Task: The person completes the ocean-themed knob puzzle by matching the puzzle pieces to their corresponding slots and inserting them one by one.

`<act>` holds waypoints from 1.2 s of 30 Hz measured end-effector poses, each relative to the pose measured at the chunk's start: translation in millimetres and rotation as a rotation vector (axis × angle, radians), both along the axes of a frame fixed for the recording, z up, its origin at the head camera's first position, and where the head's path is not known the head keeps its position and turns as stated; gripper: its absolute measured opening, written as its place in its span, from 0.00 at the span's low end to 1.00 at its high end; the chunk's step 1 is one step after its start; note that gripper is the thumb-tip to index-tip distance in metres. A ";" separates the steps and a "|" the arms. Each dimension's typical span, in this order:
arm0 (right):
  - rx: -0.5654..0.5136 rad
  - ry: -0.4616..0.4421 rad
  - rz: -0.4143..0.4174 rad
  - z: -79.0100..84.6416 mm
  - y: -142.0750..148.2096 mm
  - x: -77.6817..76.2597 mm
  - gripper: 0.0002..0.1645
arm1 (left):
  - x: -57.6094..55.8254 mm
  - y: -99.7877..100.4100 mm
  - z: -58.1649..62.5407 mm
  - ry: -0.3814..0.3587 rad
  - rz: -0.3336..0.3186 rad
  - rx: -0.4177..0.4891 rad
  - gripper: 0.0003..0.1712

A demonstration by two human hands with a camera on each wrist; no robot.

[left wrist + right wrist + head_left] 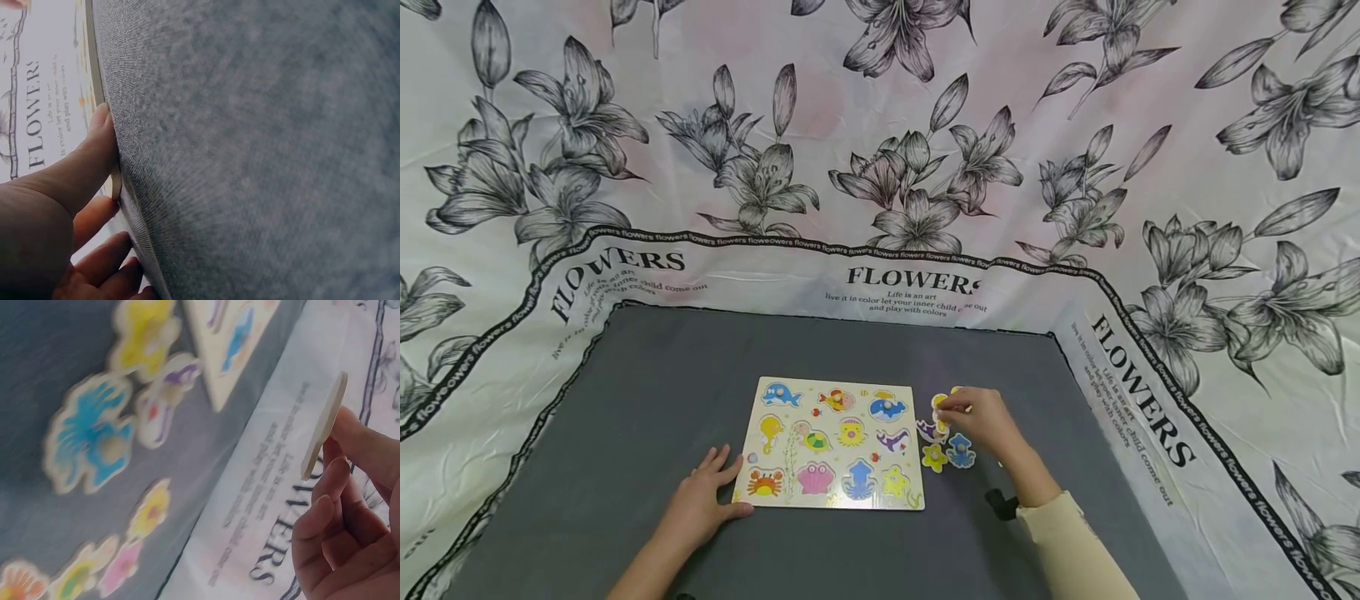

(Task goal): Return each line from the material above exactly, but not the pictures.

(Problem solution):
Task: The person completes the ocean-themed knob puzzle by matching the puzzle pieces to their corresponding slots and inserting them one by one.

`<act>` holds waypoints from 1.2 s of 30 Hz measured end-effector poses, each relative to the pose measured at the chunk's start: translation in millimetres and rotation as a rotation vector (axis × angle, radians), both along the axes of a frame fixed for the recording, z up, its origin at the head camera's first position, and where the head's path is not known the head keeps its position and turns as stated; gripper: its absolute measured opening, written as its place in its span, from 0.00 at the span's low end to 1.00 at its high end; the chunk's step 1 is one step after its start; note that gripper is the thumb-tip to index-tip distance in metres. A ";" separates the steps and a "|" the arms. Each dimension's typical span, in this order:
arm0 (right):
  - rx: -0.5654..0.5136 rad
  - ry: -0.4616..0.4421 rad
  - rz: -0.4143..0.4174 rad
  - z: -79.0100..84.6416 mm
  - y: -142.0750..148.2096 mm
  - x: -77.6817..76.2597 mm
  - gripper: 0.0002..0.1645
arm1 (left):
  - x: -57.6094..55.8254 mm
  - y: -99.7877..100.4100 mm
  - z: -58.1649..62.5407 mm
  - ry: -0.3814..0.3587 rad
  - rz: -0.3336..0.3186 rad
  - rx: -0.4177..0.4891 rad
  - gripper: 0.0003..0.1712

A demonstration by two human hands with a camera on each wrist; no robot.

[left wrist + right wrist + head_left] 

The output above is complete as it stands.